What the Wells PE score does
The Wells score for pulmonary embolism translates bedside clinical features into an estimated pre-test probability of PE. By stratifying patients before any test, it lets clinicians use D-dimer and CT pulmonary angiography (CTPA) appropriately — sparing low-risk patients unnecessary radiation and contrast, while ensuring high-risk patients move quickly to definitive imaging.
How it works
Each criterion adds the weighted points shown:
- Clinical signs and symptoms of DVT (leg swelling and pain on palpation) — +3
- PE is the most likely diagnosis (alternative diagnosis less likely than PE) — +3
- Heart rate
>100beats per minute — +1.5 - Immobilisation
≥3days or surgery in the previous 4 weeks — +1.5 - Previous objectively diagnosed DVT or PE — +1.5
- Haemoptysis — +1
- Malignancy (treatment within 6 months or palliative) — +1
The points are summed. In the three-tier model 0–1 is low, 2–6 is moderate, and ≥7 is high probability. In the two-tier model ≤4 is “PE unlikely” and >4 is “PE likely”.
Tips and example
A patient with PE as the most likely diagnosis (+3), heart rate 110 (+1.5), and recent surgery (+1.5) scores 6 — moderate probability (three-tier) and PE likely (two-tier), warranting CTPA. For a PE-unlikely score, a negative high-sensitivity D-dimer safely excludes PE without imaging. Always combine the score with the clinical picture, the PERC rule where appropriate, and your local PE pathway.

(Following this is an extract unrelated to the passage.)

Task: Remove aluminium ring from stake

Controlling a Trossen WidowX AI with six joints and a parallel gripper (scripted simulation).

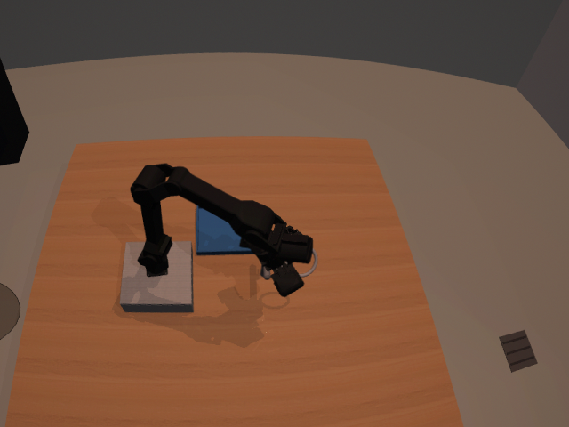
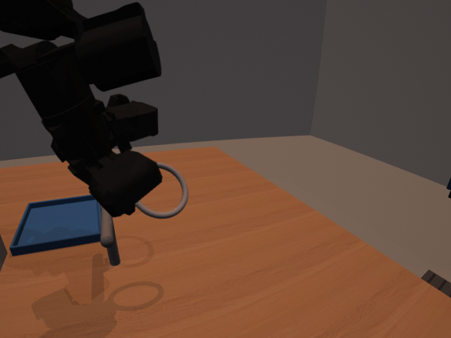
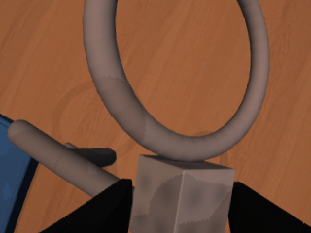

Reading each criterion carefully
The two highest-weighted criteria each require clinical judgement, not just presence of a finding:
“Clinical signs and symptoms of DVT” (+3) means objective evidence: leg swelling and pain on palpation of the deep venous system (the calf or popliteal region). Non-specific calf pain or mild bilateral ankle oedema does not qualify. This criterion is asking whether there is a concurrent DVT, which strongly implies VTE as the diagnosis.
“PE is the most likely diagnosis” (+3) is the clinician’s overall gestalt. You score it if, after considering the presentation, PE is at least as likely as any single alternative. If the history suggests pneumonia or heart failure as a more likely explanation, do not score this criterion. The original Wells validation required that the alternative be less likely than PE, not merely possible.
PE-likely versus PE-unlikely: what each pathway means in practice
PE unlikely (score ≤4): Use a sensitive D-dimer test (ELISA-based, not latex agglutination). A negative result to the laboratory’s threshold — whether standard or age-adjusted — rules out PE and no imaging is needed. A positive result or score above 4 moves to CTPA.
PE likely (score >4): Proceed to CT pulmonary angiography or, in centres with expertise, a V/Q scan. In many units, if there will be a delay to imaging, interim anticoagulation is started pending the scan. Do not rely on D-dimer to exclude PE in this group — the prevalence is too high for a negative D-dimer to be reliably safe.
Using the PERC rule alongside Wells
In very low-risk patients, the Pulmonary Embolism Rule-out Criteria (PERC) can be applied before even calculating a Wells score. If the patient is under 50, pulse under 100, oxygen saturation 95% or above, no unilateral leg swelling, no haemoptysis, no recent surgery, no prior DVT or PE, and no exogenous oestrogen, PERC is negative and PE can be excluded without D-dimer or CTPA. PERC and Wells are complementary: PERC is the gateway; Wells directs imaging once PERC is positive or indeterminate.
Limitations
The Wells score was validated in outpatient and ED populations with suspected first-presentation PE. It performs less well in ICU patients, post-operative patients in the first days after major surgery, or patients on anticoagulation already. In those settings, clinical judgement and specialist guidance take precedence over the score alone.